Use Tax Code to Attract Businesses into Louisiana
To become attractive to new businesses and solidify in-state businesses, Louisiana must compete not only regionally, but globally. And it can. Flattening or eliminating the corporate income tax, which at eight percent, is the highest in the region but only makes up three percent of general fund revenue, would go a long way to helping Louisiana become more competitive. Repealing of the Franchise Tax could also draw in business. Our Franchise tax is the second highest in the national—only 16 states even have a Franchise Tax—but only contributes 1.2 percent of general fund revenue.

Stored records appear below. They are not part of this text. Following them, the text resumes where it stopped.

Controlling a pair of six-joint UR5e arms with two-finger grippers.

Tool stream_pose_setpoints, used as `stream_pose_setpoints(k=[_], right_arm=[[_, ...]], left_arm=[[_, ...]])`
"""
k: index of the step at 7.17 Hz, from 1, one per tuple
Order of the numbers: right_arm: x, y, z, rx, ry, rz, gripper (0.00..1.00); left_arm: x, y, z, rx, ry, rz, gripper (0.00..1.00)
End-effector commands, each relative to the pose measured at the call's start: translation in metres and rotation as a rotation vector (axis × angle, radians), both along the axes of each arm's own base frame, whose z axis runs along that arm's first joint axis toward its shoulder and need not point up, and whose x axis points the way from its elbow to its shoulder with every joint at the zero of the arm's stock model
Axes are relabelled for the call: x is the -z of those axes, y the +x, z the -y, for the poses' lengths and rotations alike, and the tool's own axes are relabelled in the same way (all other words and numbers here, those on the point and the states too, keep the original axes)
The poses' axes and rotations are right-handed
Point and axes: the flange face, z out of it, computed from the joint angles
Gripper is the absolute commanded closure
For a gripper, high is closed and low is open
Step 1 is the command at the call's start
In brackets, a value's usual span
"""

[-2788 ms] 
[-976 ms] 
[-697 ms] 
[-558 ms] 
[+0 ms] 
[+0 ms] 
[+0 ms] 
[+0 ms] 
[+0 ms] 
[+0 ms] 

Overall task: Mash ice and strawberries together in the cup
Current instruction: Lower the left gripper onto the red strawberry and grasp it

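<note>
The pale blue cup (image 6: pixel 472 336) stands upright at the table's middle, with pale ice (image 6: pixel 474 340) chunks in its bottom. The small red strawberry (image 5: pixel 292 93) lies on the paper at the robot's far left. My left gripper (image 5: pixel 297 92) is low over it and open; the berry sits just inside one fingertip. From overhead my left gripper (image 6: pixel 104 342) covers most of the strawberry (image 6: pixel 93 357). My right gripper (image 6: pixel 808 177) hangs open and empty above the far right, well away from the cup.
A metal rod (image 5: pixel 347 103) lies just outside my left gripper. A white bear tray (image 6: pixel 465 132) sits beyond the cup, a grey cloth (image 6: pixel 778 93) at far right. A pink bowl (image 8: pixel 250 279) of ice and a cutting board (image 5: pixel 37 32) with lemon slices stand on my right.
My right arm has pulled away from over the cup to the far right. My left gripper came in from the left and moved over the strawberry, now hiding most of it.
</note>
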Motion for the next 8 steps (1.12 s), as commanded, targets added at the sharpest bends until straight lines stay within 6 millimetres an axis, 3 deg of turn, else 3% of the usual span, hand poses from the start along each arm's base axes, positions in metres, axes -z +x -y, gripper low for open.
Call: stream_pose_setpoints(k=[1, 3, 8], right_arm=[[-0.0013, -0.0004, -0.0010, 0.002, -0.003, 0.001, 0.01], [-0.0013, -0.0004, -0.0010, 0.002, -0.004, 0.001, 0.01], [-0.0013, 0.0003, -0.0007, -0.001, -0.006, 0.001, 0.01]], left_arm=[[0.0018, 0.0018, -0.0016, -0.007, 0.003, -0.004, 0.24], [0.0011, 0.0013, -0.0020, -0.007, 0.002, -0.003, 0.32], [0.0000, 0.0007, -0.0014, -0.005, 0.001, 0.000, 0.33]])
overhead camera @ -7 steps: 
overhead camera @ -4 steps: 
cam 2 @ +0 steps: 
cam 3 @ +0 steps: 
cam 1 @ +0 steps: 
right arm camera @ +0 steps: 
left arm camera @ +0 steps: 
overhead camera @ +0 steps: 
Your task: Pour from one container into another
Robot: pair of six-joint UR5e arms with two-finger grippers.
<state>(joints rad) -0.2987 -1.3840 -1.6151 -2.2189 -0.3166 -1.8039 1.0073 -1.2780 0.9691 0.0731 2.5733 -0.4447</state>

How Tax Reform Can Help Louisiana
Repealing the Corporate Income Tax and flattening the Personal Income Tax could spur an increase of $1 billion or more annually (in GDP output). And by leveling the playing field for all businesses and individuals and not favoring those special interests, more businesses and individuals will flock to the state in search of prosperity and opportunity.
Criminal Justice Reform
An effective criminal justice system, above all, protects people and preserves public safety. It should also respect human dignity, restore victims, remove barriers to opportunity for reentering individuals, and ensure equal justice for all under the law. Below is a snapshot of the current law and how it can improve:
Civil Asset Forfeiture
Current law allows law enforcement to seize and keep private property without charging or even a conviction. Civil asset forfeiture undermines due process, turning presumption of innocence upside down. Abolishing civil asset forfeiture in Louisiana and replacing it with criminal forfeiture where police can seize property associated with a crime but must convict the individual to keep it would make for a safer and more just Louisiana.
Mens Rea Reform
“Mens rea” is Latin for “guilty mind” and refers to the legal concept that in judging guilt, a person’s criminal intent should matter alongside the act committed. There are hundreds of activities we don’t associate with the criminal justice system that carry criminal penalties in Louisiana, some incredibly mundane, such as riding a bike with no hands on the handlebars. Louisiana’s criminal code shouldn’t contain duplicative, obsolete, unclear, or unnecessary crimes that trap people in a cycle of incarceration while failing to make our communities any better off.
Pretrial is the time period from when a person first comes in contact with law enforcement (i.e. a traffic stop) to when any resulting charges are resolved through dismissal, plea, or trial. Oftentimes, defendants are held in jail simply because they can’t afford to pay. This drives up the likelihood of them losing their jobs, finding themselves in deeper crisis, and committing future crimes – all before having the chance to prove their innocence. Unless there is evidence that a defendant is a risk to skip their trial or a danger to others, they should not be detained pre-trial.